In der Debatte um ein Bleiberecht für gut integrierte, aber nicht anerkannte Flüchtlinge zeigt sich jetzt auch die CSU offener als bisher. Ministerpräsident Markus Söder lehnt zwar einen „generellen Spurwechsel“ ab. Gleichzeitig aber sprach er sich dafür aus, der Wirtschaft mehr entgegenzukommen und im Einzelfall „deutlich mehr Flexibilität“ zu zeigen.
Etwas weiter war zuvor der integrationspolitische Sprecher der CSU-Landtagsfraktion, Thomas Huber, gegangen. „Wir sollten über eine Altfall-, Stichtags- oder Amnestieregelung nachdenken“, sagte der CSU-Landtagsabgeordnete dem „Münchner Merkur“. Huber fordert eine Lösung, die dem sozialen Frieden im Land dient, ohne Anreize auf neue Flüchtlinge auszustrahlen.
Er schlägt vor, abgelehnten, aber geduldeten Flüchtlingen auf Zeit ein Bleiberecht zu geben, wenn sie einen Job und eine Wohnung haben, für ihren Lebensunterhalt aufkommen, Deutsch sprechen, nie straffällig wurden und nicht gegen die Schulpflicht verstoßen haben. „Das soll ausschließlich rückwirkend und einmalig für Flüchtlinge gelten, die bereits im Land sind.“ Dem CSU-Mann zufolge geht es um eine Größenordnung von 100 000 bis 200 000 Menschen.
Zuvor hatten die Spitzen der Union jedoch ablehnend auf den Vorstoß des schleswig-holsteinischen CDU-Ministerpräsidenten Daniel Günther reagiert, der integrierten Asylbewerbern ohne Bleiberecht generell einen Spurwechsel vom Asyl- ins Zuwanderungsrecht ermöglichen will.
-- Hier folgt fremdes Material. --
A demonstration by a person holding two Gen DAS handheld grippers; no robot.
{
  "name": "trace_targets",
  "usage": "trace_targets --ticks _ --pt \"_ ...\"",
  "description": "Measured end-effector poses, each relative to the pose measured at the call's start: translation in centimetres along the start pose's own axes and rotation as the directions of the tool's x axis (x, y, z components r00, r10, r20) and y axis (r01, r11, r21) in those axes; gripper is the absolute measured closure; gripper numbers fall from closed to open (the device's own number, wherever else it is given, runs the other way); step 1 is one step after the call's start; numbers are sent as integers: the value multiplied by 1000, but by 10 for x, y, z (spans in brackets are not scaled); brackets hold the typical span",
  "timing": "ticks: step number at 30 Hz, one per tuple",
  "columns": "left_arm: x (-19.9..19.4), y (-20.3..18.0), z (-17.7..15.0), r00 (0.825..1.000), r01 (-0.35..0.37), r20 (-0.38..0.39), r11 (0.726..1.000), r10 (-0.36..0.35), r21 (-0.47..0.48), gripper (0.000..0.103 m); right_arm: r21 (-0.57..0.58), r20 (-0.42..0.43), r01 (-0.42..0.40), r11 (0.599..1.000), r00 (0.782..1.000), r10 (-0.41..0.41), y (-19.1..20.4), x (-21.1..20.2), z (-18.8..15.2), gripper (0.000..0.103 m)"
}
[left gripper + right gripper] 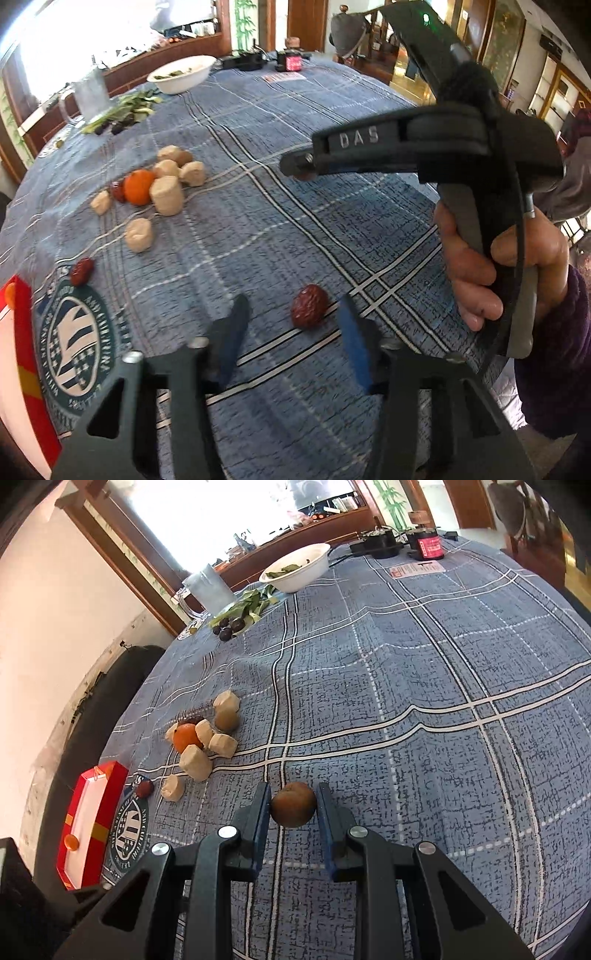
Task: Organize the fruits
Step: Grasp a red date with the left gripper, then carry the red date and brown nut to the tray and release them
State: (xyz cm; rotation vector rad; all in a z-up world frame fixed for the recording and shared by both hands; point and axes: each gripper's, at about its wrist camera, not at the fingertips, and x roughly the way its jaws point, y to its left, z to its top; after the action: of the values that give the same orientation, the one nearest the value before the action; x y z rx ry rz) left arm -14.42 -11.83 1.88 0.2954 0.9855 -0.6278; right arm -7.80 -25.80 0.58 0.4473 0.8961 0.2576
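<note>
Jaws of the left gripper (291,325) stand open, low over the tablecloth (258,229), with a wrinkled red date (309,305) lying on the cloth between the fingers and touching neither. Jaws of the right gripper (293,805) are closed on a brown round fruit (293,804), both pads against its sides. The left view shows this gripper from the side, held by the right hand (491,273) above the cloth.

Left of the grippers, a red tray (92,812) sits at the table edge with one small orange fruit (71,842) inside. A second date (144,788) lies just beside the tray, near a printed emblem (127,830).

Farther out, beige chunks (195,762) cluster around an orange (186,737), several touching it.

At the far side stand dark plums (231,626) on green leaves (251,603), a glass mug (208,589) and a white bowl (299,568).
</note>
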Motion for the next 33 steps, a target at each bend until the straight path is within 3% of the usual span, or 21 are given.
trace_targets --ticks 2,9,15,22,28,33 --pt "5 -1 1 1000 8 -9 1000 -8 2 60 -2 2 -2 1000 1000 2 1 1 0 79" --pt "9 -3 1 1000 8 -4 1000 -8 23 80 -6 3 1 1000 1000 -1 2 2 1 79" --pt "5 0 -4 1000 10 13 1000 -10 11 81 -17 45 22 1000 999 -21 3 -2 2 79" --pt "-33 47 -21 994 -54 89 987 68 -151 80 -37 88 50 998 995 -46 7 -5 2 79" --pt "-94 106 -53 958 -156 178 932 223 -328 80 -22 133 60 998 990 -57 9 -12 0 79" --pt "-134 162 -88 900 -272 193 848 392 -455 80 -116 54 -22 993 998 28 66 11 -15 79"
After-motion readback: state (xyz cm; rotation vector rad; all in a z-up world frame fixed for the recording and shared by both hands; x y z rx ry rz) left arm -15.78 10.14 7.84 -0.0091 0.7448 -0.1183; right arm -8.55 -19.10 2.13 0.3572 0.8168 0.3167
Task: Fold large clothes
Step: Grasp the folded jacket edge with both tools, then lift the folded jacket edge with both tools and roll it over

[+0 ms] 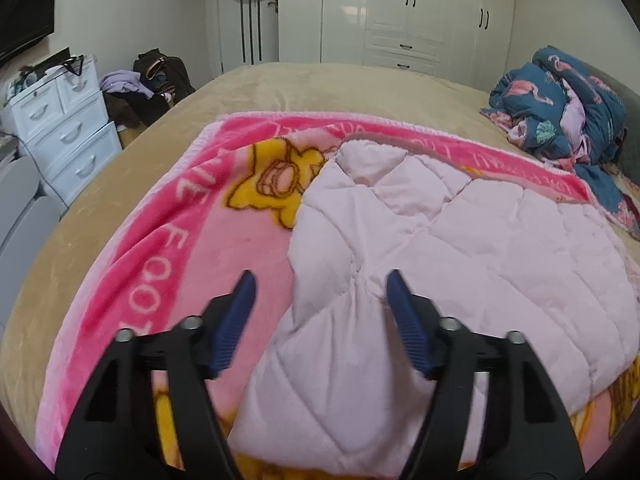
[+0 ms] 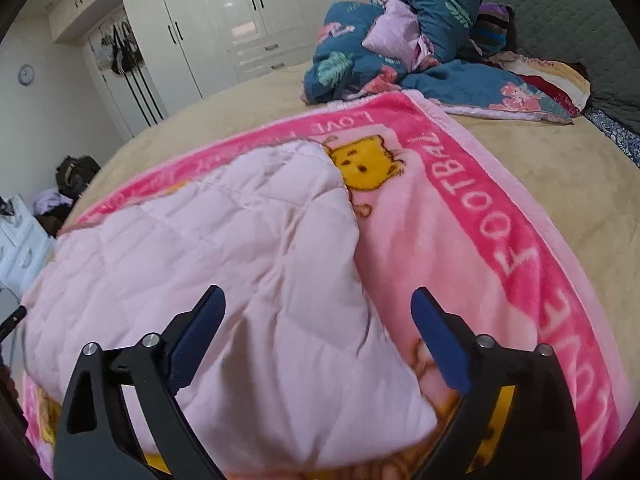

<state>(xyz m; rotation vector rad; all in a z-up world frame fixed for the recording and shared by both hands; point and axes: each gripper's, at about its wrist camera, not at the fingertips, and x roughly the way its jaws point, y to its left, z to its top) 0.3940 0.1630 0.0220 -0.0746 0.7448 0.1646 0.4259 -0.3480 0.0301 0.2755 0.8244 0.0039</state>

Am Rande einer CSU-Diskussionsveranstaltung zum Thema Sicherheitspolitik in Rottendorf (Lkr. Würzburg) äußerte sich Bayerns Innenminister Joachim Herrmann gegenüber dieser Redaktion zum gemeinsamen Vorstoß von Würzburgs Oberbürgermeister Christian Schuchardt und Hülya Düber, Sozialrefentin der Stadt, in Sachen Flüchtlingspolitik. Schuchardt und Düber hatten in einer Petition an den Landtag gefordert, eine gesetzliche Grundlage zu schaffen, die für gut integrierte Flüchtlinge, deren Asylantrag abgelehnt wurde, eine Bleibeperspektive schafft, und lagen mit dieser Forderung an der Spitze der inzwischen bundesweiten Diskussion.
Wenn der Würzburger Oberbürgermeister einen Vorschlag mache, „dann setze ich mich damit auch auf jeden Fall konkret auseinander“, sagte Herrmann. Vorrang hätte allerdings die Integration der Asylbewerber, die anerkannt sind. Von diesen seien bundesweit derzeit noch um die 600 000 Menschen arbeitslos. Wenn es in einem Einzelfall Gründe gebe, „finden wir auch einen Weg, dass jemand hierbleiben kann“, so der bayerische Innenminister. Das müsse allerdings eine Ausnahme bleiben. Zumal nach dem deutschen Asylverfahren jeder Fall individuell geprüft werde.
Wie Hülya Düber dieser Redaktion bestätigte, hatte sie im Verlauf des Abends in Rottendorf noch Gelegenheit, dem Innenminister das „Anliegen und die dazugehörigen Argumente“ vorzutragen. „Alles Weitere liegt nun in der Hand des Petitionsausschusses.“
Auch das Handwerk erhöht den Druck auf die Politik. „Mit einer gesetzlichen Übergangsregelung sollte den Flüchtlingen ein Bleiberecht gewährt werden, die bereits im Land sind, die arbeiten und sich als integrationsfähig erwiesen haben“, sagte Hans Peter Wollseifer, Chef des Zentralverbands des Deutschen Handwerks. „Flüchtlinge, die sich als absolut integrationswillig und -fähig erwiesen haben, sollten in unserer Gesellschaft willkommen sein“. Ausgerechnet jene Menschen abzuschieben, die von deutschen Betrieben zu dringend gesuchten Mitarbeitern ausgebildet würden, wäre vor „dem Hintergrund des bereits jetzt bestehenden Fachkräftemangels gesamtwirtschaftlicher Unsinn“.